• **ACTIVITY**:
Repeat every line of the material that follows, word for word.

=== Section Start ===

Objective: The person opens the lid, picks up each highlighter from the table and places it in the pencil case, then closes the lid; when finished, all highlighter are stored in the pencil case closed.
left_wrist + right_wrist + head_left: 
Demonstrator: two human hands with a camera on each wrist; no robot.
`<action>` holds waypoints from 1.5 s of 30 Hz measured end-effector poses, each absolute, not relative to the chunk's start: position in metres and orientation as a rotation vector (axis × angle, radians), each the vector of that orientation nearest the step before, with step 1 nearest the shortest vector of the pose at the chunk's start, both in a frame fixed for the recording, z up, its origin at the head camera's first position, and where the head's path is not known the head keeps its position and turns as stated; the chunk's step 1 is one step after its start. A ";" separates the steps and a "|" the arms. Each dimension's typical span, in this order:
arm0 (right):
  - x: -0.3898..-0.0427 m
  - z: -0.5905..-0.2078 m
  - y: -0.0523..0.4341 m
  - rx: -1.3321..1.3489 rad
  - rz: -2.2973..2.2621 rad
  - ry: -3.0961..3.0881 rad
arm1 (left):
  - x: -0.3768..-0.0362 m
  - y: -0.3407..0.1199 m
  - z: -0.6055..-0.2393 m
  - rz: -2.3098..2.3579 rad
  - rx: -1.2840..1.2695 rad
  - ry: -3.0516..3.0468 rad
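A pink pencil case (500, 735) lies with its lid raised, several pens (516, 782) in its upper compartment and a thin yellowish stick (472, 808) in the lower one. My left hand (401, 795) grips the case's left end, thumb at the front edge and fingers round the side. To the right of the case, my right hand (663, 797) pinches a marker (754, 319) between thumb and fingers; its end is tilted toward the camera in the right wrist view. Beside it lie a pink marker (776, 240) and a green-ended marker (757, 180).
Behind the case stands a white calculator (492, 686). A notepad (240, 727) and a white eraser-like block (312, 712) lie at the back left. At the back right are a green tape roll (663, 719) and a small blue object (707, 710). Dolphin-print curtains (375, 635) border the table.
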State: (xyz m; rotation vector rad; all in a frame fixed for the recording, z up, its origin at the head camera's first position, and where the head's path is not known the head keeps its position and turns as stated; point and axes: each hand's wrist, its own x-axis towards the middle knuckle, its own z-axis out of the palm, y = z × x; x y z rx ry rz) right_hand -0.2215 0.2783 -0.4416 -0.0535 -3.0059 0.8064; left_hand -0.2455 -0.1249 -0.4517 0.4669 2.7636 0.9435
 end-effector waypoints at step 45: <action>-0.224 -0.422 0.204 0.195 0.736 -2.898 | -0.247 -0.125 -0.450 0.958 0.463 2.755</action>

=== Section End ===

• **COMPLETED TASK**:
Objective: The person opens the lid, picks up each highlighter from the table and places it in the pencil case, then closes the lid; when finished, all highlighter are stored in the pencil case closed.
left_wrist + right_wrist + head_left: 
Demonstrator: two human hands with a camera on each wrist; no robot.
`<action>` holds waypoints from 1.5 s of 30 Hz measured end-effector poses, each absolute, not relative to the chunk's start: position in metres and orientation as a rotation vector (axis × angle, radians), each the vector of that orientation nearest the step before, with step 1 nearest the shortest vector of the pose at the chunk's start, both in a frame fixed for the recording, z up, its origin at the head camera's first position, and where the head's path is not known the head keeps its position and turns as stated; the chunk's step 1 is one step after its start. A ";" separates the steps and a "|" the arms. Each dimension's typical span, in this order:
arm0 (right):
  - x: -0.3898..-0.0427 m
  - z: -0.5905..-0.2078 m
  - y: -0.0523..0.4341 m
  - rx: -1.3321..1.3489 rad
  - rz: -2.2973..2.2621 rad
  - ry: -3.0961..3.0881 rad
arm1 (left):
  - x: -0.3768..-0.0362 m
  - y: -0.3407..0.1199 m
  - z: -0.6055..-0.2393 m
  - rz: -2.3098..2.3579 rad
  - rx: -1.2840..1.2695 rad
  - ry: -3.0516..3.0468 rad
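A pink pencil case (500, 735) lies with its lid raised, several pens (516, 782) in its upper compartment and a thin yellowish stick (472, 808) in the lower one. My left hand (401, 795) grips the case's left end, thumb at the front edge and fingers round the side. To the right of the case, my right hand (663, 797) pinches a marker (754, 319) between thumb and fingers; its end is tilted toward the camera in the right wrist view. Beside it lie a pink marker (776, 240) and a green-ended marker (757, 180).
Behind the case stands a white calculator (492, 686). A notepad (240, 727) and a white eraser-like block (312, 712) lie at the back left. At the back right are a green tape roll (663, 719) and a small blue object (707, 710). Dolphin-print curtains (375, 635) border the table.
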State: (xyz m; rotation vector rad; all in a frame fixed for the recording, z up, its origin at the head camera's first position, and where the head's path is not known the head keeps its position and turns as stated; point and axes: each hand's wrist, its own x-axis towards the middle knuckle, its own z-axis out of the palm, y = z × x; x y z rx ry rz) right_hand -0.2215 0.2783 -0.4416 -0.0535 -3.0059 0.8064; left_hand -0.2455 -0.1249 -0.4517 0.4669 2.7636 0.9435
 end-effector waypoints at step 45: <action>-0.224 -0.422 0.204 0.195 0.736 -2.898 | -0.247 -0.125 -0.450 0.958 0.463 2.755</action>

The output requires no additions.